The other important factor to consider is the size of the water tank in your humidifier. If your humidifier produces a high rate of moisture in your room, it will require a larger water tank to humidify your room without having to continually refill the water tank with humidifier water. If your humidifier has a high rate of output but a small water tank, your humidifier will quickly run out of water.
You will have to continually refill your humidifier to maintain the humidity level that it produces. Therefore, when you are purchasing a humidifier, you should of compare the output rate that it can provide to the size of the water tank to find a humidifier that work for your needs and allows you to avoid continually refilling the water tank. Though there are a few small ways to assist your humidifier, these are not the primary methods of humidifying the air in your room.
For instance, humans exhale moisture, and houseplants release moisture into the air through a biological process known as transpiration. These two factor will have a small impact on your humidifier. However, the amount of moisture that humans and houseplants produce will not be enough to replace a mechanical humidifier in a very dry room in your room.

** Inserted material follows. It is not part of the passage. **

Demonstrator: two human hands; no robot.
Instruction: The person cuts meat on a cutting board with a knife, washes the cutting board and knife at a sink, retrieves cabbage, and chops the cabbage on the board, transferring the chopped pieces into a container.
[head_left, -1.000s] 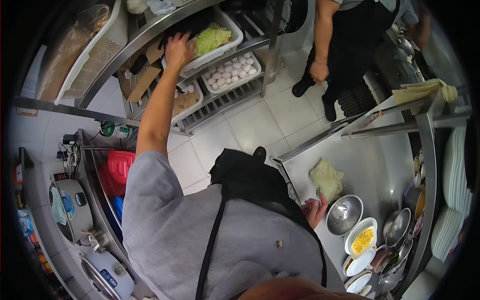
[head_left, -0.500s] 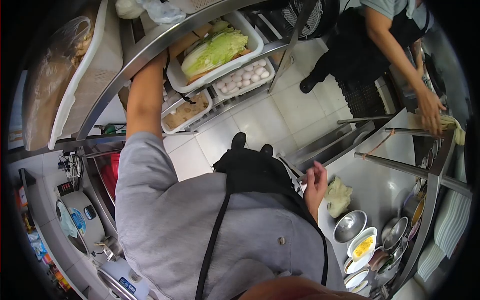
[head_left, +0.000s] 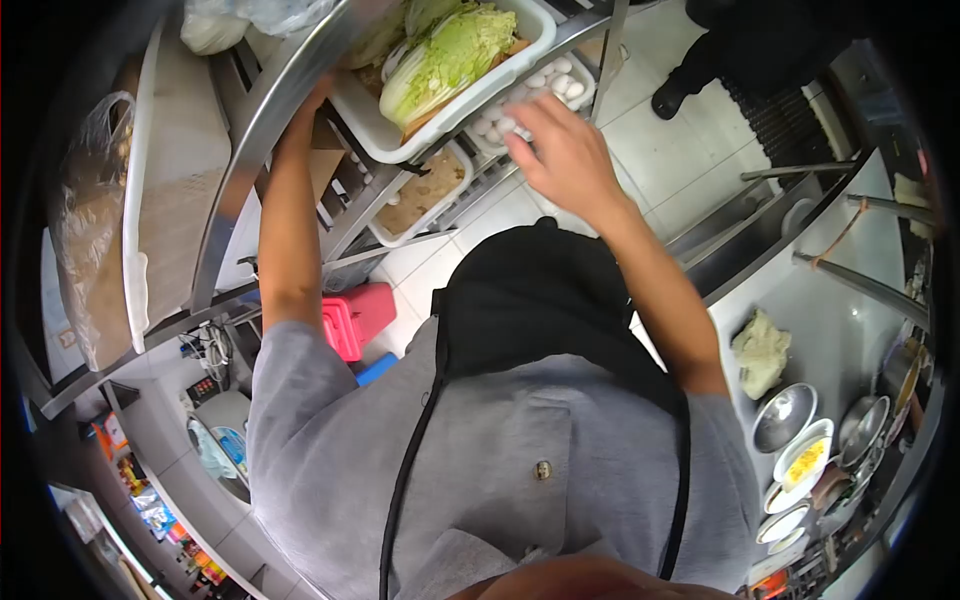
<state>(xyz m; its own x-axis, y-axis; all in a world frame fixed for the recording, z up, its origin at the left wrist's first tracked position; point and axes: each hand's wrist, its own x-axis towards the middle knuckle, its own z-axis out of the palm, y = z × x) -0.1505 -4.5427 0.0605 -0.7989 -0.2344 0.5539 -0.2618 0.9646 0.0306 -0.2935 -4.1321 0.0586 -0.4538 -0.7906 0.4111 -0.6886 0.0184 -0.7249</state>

Finally, purchase a humidifier that provides a comfortable margin of output for the level of humidity that you desire in your room. You want a humidifier that can reach the humidity level that you desire but does not have to work at one hundred percent of its capacity. A humidifier with a margin of output will allow the humidifier to maintain the humidity level that you set as your target for the room, even if a window is opened or the air in the room becomes more extra dry.
If you find a humidifier that is the correct size for your room and that matches the air change rate of your home, your humidifier will maintain the humidity level that you desire in your room.